注目しておきたいのは、アマゾンのビジネスモデルの変革の背後にある知財ミックスです。アマゾンは、必ずユーザが楽になる機能を構想し、研究開発の成果である技術やアイデア、アルゴリズム、デザイン、ロゴなど、自社の世界観を体現する多様な知財をミックスで張り巡らせ、顧客価値に変換しているのです。
昔ながらのECのビジネスモデルのみに依存するのではなく、自社のビジョンを大切にしつつも、世の中のトレンドを押さえ、新たな事業展開をタイムリーに進め、大きな成長を実現しているのです。
アマゾンのように時代の変化に応じて、事業の主体を変更していく姿勢が重要です。イノベーションとは、革新的な技術やアイデアを生み出すだけではなく、事業を通じて、急速に変わりゆく社会・顧客に、その価値を届け続けることだからです。そのときに、強い武器になるのが知財ミックスです。自社の強みとなる知財をミックスで活かしながら、主力事業を転換していくことが、VUCA時代における持続的な成長には欠かせません。そして、世界的に成功している企業は、ほぼ間違いなくそうした姿勢を常に持っています。
その点でいうと、楽天やソフトバンクなどの日本企業も、主力事業とは別に金融や保険などのビジネスに参入するなど、時代の変化を踏まえて、〝稼ぎ頭〞の事業を移行しています。
そのようにして生き残りをかけて事業をシフトしていくことは重要ですが、そこに確固たるビジョンとそれを体現するための知財ミックスが組み込まれていることが、シフトした先の事業を勝てるビジネスに育て、成長を持続させるうえで不可欠です。
楽天は、決済システムに関する特許を数多く取っていることもあり、先の未来を見据えているのかもしれません。
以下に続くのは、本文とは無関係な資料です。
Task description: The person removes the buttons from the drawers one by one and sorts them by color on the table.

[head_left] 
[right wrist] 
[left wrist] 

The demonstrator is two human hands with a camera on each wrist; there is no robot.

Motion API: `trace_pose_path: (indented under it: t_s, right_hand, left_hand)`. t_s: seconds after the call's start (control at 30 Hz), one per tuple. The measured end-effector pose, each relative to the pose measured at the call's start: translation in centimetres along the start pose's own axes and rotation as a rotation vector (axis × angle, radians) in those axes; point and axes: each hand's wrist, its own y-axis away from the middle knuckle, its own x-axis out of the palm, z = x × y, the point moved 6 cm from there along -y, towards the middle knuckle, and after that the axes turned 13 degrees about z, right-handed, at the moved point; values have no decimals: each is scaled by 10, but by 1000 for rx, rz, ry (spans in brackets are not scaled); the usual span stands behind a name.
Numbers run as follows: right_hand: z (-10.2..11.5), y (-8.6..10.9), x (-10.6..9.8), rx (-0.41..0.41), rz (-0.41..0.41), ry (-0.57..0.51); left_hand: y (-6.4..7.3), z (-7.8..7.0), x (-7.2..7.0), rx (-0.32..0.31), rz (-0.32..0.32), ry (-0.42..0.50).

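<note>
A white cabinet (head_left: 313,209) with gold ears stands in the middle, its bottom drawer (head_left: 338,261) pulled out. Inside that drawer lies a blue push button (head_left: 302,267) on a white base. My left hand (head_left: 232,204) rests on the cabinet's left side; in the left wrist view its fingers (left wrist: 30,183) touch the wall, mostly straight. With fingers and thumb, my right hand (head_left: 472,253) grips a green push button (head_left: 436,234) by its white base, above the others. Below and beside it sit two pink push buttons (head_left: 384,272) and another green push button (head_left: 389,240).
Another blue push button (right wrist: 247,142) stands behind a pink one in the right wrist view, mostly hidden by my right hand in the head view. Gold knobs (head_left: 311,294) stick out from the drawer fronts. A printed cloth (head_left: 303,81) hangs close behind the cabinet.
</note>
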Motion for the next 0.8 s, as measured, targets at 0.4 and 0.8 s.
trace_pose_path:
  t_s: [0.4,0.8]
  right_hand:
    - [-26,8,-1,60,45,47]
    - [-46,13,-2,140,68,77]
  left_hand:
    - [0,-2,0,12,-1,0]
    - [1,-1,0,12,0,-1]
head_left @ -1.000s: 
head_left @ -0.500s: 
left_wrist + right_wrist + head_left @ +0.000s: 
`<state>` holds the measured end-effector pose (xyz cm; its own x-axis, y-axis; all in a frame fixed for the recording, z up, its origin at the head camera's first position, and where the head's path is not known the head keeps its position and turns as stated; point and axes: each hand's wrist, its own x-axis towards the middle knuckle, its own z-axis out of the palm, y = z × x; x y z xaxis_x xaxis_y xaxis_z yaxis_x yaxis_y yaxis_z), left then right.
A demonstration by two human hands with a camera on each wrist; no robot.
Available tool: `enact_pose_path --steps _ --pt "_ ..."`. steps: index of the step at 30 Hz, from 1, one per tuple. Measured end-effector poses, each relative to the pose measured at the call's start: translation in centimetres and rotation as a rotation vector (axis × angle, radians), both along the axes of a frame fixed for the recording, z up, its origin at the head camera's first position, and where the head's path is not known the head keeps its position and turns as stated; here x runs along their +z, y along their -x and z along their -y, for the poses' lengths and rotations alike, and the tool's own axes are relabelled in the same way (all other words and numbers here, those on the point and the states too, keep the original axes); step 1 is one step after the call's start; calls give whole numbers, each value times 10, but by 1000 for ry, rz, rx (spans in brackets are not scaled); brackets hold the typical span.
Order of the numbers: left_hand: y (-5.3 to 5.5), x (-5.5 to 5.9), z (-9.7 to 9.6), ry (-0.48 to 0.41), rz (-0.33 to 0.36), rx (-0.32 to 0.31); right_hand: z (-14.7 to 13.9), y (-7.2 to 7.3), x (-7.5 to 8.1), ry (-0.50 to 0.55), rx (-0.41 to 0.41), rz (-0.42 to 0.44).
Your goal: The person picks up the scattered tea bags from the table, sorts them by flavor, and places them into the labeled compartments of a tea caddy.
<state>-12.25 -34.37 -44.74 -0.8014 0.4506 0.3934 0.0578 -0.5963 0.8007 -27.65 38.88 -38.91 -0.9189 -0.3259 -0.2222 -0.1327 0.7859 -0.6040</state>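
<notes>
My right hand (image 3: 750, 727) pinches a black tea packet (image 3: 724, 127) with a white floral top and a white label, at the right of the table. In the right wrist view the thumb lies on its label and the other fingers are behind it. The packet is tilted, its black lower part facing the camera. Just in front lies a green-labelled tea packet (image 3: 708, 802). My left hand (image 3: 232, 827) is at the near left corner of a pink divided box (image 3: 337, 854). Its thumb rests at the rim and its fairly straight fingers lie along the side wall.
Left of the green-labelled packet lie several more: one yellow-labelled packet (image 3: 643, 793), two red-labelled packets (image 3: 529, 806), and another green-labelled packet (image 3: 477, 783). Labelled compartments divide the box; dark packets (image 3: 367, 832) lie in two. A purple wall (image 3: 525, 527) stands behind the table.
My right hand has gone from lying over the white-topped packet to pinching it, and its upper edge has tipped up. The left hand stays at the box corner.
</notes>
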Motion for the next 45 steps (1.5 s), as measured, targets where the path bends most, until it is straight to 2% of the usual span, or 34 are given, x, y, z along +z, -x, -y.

すでに同社は「金融会社」と言っても過言ではありません。クレジットカードで自社の経済圏をつくり、楽天ポイントをはじめとする独自の〝通貨〟でユーザを囲い込んでいます。かつてはジャックスやニコスなどが覇者であった分野において、「クレジットカード発行数ナンバーワン」も実現しました。社長の三木谷浩史氏が元銀行員ということもあり、主力事業から金融ビジネスへの発展もイメージしやすかったと予想されます。決済に軸を置いた新たな事業展開を積極的に推進していく姿勢は、日本企業の中でもとくに立派だと思います。
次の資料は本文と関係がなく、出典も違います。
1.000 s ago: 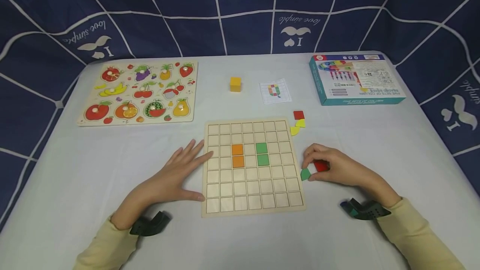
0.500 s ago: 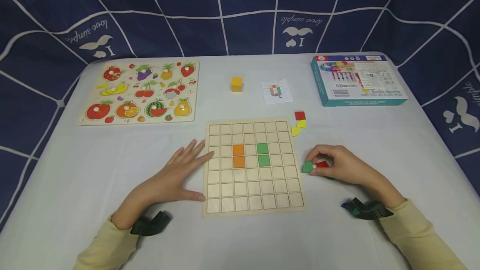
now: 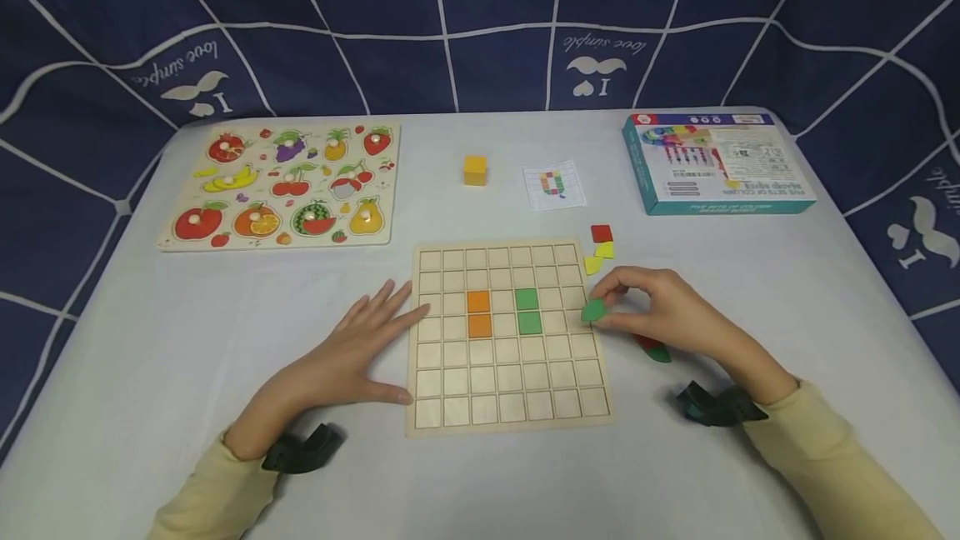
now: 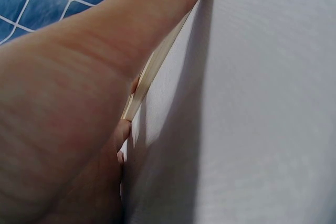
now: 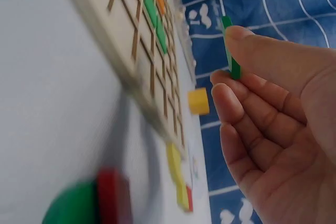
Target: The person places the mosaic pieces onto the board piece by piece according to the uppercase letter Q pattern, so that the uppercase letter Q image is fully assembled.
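Observation:
A wooden grid board (image 3: 495, 375) lies mid-table, with two orange square tiles (image 3: 478, 313) and two green square tiles (image 3: 528, 311) set in its cells. My left hand (image 3: 341, 357) rests at the board's left edge, fingers spread, index fingertip and thumb on the rim. At the right edge my right hand (image 3: 660, 311) pinches a green tile with a curved side (image 3: 593, 310) between thumb and fingers. The right wrist view shows this green tile (image 5: 231, 51) held edge-on, raised above the table. Beneath the right hand lie a red tile (image 3: 647, 342) and another green tile (image 3: 660, 353), partly covered.
Beyond the board's upper right corner sit a red square tile (image 3: 602, 233) and yellow curved tiles (image 3: 603, 250). A pattern card (image 3: 553, 185), a yellow cube (image 3: 475, 171), a fruit peg puzzle (image 3: 281, 187) and a teal-edged box (image 3: 716, 163) stand along the back.
My right hand has picked the green curved tile up off the table and carried it up and left, over the board's right edge. The left hand stays in place.

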Tool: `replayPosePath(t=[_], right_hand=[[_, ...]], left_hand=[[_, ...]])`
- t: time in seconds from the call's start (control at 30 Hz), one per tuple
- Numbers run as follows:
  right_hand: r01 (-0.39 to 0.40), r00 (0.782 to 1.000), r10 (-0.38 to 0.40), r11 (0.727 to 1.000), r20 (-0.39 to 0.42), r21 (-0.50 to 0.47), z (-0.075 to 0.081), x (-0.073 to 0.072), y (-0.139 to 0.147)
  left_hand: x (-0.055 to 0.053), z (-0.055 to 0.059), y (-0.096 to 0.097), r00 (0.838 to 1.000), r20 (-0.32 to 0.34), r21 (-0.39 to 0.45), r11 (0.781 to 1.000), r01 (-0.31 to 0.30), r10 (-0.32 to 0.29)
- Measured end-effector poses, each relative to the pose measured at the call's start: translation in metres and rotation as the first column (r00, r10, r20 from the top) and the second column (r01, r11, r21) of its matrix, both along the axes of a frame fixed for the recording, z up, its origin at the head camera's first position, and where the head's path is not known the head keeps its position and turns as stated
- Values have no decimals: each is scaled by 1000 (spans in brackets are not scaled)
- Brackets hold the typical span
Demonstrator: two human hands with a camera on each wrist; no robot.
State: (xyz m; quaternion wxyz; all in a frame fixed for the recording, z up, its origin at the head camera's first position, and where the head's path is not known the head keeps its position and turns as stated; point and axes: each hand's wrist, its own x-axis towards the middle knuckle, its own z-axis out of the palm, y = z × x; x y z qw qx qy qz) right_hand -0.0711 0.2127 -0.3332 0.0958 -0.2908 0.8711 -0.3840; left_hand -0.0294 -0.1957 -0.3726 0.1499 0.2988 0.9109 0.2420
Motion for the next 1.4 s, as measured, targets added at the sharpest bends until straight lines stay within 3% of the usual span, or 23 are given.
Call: replayPosePath(t=[0.13, 0.23, 0.4, 0.53, 0.77, 1.0, 1.27, 1.4], right_hand=[[0, 1000, 1, 998, 25, -62, 1, -2, -13], [15, 995, 2, 986, 102, -167, -2, -2, -23], [42, 964, 42, 951, 262, -307, -10, 1, -40], [37, 945, 84, 933, 316, -358, -14, 3, -54], [37, 913, 132, 915, 387, -401, -18, 7, -74], [37, 910, 136, 914, 391, -404, -26, 11, -87], [125, 862, 124, 888, 491, -442, -30, 15, -94], [162, 834, 144, 859, 533, -485, -31, 16, -96]], left_hand=[[1, -1, 0, 1000, -9, 6, 1000, 1, -1], [1, -1, -1, 1000, -14, 3, 1000, 1, -1], [1, 0, 0, 1000, -10, -1, 1000, -1, 1], [1, 1, 1, 1000, -8, 1, 1000, -2, 2], [1, 1, 0, 1000, -7, -4, 1000, -2, 2], [0, 1, 1, 1000, -2, -3, 1000, 1, -1], [0, 2, 1, 1000, -3, -6, 1000, 3, -3], [0, 2, 1, 1000, -4, -2, 1000, 3, -3]])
ソフトバンクも、コンピュータソフトからヤフーの検索エンジンを経て、携帯電話事業へとビジネスモデルを変え、挑戦と失敗を繰り返しながらも成長しています。昨今は、将来有望な企業への投資事業が経営の柱になっていると見受けられます。もちろん、投資を通じて他社の知財にアクセスしながら自社のビジョンを体現する知財ミックスを確固たるものにできれば、まったく問題ありません。ビジョンが描かれ、ビジョンを体現する知財が調和のとれた形でポートフォリオを形成しているかどうかで、未来は大きく変わるでしょう。大切なのはその認識があるかどうかです。
ただ、こうした企業は日本にはまだ少なく、確固たるビジョンに基づいて知財をミックスで張り巡らせ、それらを調和させながらダイナミックに稼ぐ力に変える戦略ができている企業は、決して多いとは言えないのではないでしょうか。